## What is expected
Among the lines of data below, reproduce only those from the one with "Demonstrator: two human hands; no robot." through the one with "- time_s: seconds", exactly as they stand, both ends included.

## Extracted information
━━━━━━━━

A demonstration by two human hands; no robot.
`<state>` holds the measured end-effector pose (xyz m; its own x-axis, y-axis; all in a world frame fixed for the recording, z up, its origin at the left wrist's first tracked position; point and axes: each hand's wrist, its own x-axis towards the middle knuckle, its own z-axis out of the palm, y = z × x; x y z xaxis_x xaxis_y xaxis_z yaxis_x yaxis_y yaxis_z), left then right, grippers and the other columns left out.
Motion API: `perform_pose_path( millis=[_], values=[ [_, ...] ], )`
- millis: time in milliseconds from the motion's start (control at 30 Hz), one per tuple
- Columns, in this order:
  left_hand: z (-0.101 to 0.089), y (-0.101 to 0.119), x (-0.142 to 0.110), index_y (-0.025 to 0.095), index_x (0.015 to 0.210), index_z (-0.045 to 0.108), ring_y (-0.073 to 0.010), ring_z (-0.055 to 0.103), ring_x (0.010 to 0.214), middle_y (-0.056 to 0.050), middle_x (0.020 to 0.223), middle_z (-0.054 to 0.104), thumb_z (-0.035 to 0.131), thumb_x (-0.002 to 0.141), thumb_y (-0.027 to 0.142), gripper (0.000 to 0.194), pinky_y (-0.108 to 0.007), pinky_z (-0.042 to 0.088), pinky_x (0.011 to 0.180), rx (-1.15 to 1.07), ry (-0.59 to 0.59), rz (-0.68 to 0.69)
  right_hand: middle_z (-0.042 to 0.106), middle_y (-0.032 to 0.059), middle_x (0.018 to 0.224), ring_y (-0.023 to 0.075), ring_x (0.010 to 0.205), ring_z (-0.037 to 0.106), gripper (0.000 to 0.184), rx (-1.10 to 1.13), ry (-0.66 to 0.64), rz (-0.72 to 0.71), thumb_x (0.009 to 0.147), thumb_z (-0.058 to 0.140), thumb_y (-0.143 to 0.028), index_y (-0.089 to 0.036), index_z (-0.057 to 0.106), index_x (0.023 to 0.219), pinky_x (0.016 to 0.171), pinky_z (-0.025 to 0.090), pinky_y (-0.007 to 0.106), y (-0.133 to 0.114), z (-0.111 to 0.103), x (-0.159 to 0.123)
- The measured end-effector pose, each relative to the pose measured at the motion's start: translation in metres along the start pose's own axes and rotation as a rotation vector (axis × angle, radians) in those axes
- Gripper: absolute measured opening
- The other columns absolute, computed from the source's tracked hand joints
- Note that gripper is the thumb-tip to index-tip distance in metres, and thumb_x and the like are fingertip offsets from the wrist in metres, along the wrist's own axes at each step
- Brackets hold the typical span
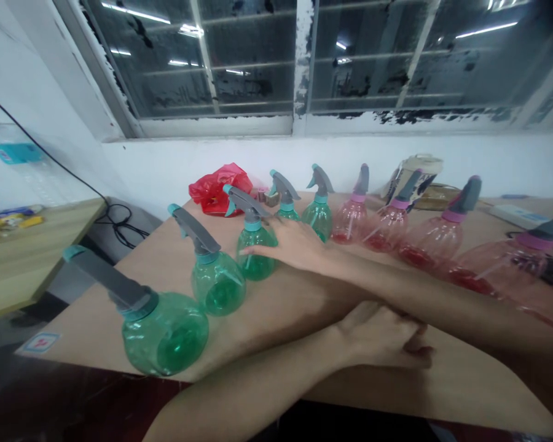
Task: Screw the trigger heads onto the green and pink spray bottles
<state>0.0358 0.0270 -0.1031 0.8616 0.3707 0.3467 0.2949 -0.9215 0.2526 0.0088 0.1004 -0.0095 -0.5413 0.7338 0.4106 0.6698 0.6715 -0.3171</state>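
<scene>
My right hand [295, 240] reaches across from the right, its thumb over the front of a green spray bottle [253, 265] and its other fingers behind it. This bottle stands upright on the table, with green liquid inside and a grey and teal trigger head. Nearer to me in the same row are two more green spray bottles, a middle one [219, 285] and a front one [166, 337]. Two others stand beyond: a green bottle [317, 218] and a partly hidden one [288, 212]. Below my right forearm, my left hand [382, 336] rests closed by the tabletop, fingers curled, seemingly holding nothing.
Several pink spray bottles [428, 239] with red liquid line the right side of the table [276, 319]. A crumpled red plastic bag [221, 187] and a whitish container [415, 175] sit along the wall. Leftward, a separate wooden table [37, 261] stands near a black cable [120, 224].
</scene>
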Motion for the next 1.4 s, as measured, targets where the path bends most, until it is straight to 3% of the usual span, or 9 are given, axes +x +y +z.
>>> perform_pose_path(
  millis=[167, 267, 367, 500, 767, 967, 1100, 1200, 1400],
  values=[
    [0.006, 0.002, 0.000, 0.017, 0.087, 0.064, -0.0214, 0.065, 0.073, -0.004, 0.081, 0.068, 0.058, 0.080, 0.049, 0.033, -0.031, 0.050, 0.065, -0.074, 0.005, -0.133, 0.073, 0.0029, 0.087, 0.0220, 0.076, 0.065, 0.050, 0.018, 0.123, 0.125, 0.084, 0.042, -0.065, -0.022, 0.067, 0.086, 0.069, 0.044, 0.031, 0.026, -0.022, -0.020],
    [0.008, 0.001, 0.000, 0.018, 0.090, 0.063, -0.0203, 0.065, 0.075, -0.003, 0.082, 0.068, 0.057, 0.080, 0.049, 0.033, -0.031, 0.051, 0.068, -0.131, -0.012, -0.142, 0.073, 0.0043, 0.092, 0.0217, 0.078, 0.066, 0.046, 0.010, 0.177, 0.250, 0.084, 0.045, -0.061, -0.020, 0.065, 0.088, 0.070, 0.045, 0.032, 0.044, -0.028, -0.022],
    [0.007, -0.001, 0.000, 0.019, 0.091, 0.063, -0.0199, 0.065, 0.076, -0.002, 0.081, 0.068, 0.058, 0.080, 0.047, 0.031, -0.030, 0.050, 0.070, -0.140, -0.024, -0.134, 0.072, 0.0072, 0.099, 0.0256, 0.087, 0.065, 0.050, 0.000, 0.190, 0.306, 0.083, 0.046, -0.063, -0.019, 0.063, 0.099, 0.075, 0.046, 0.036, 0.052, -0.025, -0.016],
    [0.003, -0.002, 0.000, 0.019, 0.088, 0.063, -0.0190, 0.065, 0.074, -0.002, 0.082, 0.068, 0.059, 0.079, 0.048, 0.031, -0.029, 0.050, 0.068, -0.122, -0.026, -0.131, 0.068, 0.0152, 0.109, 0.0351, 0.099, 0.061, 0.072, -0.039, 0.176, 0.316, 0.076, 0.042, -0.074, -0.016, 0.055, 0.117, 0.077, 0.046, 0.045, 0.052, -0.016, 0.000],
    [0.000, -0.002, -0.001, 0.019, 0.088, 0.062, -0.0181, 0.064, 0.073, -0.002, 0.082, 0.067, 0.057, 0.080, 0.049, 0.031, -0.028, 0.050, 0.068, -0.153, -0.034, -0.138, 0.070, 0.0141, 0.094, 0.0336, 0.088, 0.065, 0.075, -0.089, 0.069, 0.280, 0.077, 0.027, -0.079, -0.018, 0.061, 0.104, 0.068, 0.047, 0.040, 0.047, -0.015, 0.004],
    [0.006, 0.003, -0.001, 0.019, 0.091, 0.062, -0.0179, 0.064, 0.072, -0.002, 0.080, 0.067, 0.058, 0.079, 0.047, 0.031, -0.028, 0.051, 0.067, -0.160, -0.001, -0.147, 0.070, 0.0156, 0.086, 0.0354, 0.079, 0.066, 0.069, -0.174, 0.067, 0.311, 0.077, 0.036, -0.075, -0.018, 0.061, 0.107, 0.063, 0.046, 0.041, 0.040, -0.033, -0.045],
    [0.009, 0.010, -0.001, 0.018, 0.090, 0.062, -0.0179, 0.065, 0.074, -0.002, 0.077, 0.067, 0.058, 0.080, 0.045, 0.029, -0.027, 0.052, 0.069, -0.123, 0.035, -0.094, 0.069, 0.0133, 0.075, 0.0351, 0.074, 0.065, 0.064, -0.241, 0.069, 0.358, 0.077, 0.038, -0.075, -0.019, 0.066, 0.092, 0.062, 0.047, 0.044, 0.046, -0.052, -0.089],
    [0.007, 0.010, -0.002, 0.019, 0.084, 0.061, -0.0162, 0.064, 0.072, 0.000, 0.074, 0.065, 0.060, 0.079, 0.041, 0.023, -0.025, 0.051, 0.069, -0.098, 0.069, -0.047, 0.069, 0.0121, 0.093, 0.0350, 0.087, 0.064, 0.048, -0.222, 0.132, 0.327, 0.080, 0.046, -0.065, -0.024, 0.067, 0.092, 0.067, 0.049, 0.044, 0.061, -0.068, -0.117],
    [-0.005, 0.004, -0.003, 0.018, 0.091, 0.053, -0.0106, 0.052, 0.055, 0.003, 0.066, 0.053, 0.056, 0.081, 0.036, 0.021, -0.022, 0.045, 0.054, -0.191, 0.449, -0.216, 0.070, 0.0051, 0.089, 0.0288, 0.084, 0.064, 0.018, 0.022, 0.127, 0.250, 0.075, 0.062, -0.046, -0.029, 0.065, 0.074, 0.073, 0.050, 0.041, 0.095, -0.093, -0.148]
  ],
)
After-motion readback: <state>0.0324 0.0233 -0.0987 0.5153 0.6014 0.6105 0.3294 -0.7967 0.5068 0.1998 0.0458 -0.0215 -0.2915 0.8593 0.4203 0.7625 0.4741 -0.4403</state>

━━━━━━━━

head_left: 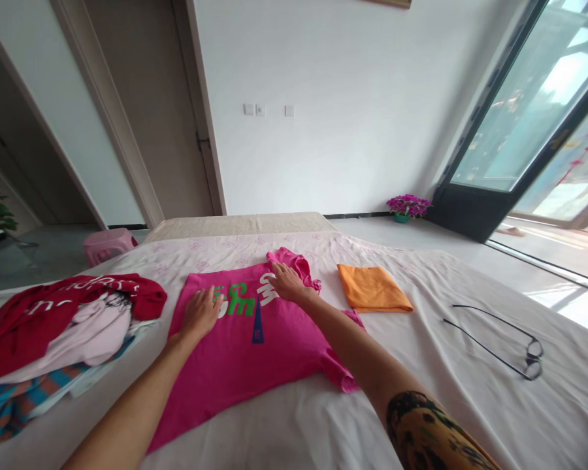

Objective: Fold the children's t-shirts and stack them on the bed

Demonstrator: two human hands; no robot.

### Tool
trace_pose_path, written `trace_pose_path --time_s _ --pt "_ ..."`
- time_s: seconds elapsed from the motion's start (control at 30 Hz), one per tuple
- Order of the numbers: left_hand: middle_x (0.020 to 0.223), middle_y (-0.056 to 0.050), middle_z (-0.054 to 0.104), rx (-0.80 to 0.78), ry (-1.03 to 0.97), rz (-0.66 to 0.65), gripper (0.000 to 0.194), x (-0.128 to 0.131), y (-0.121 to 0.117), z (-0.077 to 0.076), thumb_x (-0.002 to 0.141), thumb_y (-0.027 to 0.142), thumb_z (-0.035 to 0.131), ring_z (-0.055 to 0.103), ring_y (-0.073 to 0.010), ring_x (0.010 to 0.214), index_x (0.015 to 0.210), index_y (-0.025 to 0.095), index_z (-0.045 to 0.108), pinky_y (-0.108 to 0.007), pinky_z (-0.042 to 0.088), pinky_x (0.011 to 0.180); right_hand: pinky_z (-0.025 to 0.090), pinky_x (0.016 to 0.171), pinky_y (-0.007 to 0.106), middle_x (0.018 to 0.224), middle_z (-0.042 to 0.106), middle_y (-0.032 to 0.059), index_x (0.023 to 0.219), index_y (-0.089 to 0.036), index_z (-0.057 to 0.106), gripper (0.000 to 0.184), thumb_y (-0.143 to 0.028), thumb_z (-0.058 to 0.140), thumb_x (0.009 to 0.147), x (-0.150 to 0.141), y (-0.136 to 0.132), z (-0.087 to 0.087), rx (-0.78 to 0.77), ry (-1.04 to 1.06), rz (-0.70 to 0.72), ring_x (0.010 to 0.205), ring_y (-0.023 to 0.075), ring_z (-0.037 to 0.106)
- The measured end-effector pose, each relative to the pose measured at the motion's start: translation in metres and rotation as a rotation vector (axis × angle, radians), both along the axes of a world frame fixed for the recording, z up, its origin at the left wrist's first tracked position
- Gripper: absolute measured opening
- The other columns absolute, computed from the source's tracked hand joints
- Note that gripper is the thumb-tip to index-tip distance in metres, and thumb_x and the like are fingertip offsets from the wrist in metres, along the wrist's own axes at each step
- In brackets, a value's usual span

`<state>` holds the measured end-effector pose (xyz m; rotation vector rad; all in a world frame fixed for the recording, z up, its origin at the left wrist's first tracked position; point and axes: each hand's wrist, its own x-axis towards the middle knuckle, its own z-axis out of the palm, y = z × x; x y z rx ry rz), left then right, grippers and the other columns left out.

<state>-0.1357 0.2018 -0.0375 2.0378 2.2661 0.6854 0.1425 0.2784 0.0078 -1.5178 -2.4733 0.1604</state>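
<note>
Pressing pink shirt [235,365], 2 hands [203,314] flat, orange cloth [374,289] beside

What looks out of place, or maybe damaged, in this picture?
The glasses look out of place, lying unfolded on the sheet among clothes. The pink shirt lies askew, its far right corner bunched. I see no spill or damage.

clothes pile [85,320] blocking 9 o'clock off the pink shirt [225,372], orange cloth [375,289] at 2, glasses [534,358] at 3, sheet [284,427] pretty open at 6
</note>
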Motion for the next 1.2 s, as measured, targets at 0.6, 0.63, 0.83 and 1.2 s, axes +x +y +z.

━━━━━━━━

## Task solution
Demonstrator: two human hands; no robot.

### Tool
trace_pose_path, written `trace_pose_path --time_s _ --pt "_ ..."`
- time_s: seconds elapsed from the motion's start (control at 30 Hz), one per tuple

There is no more to add to the answer.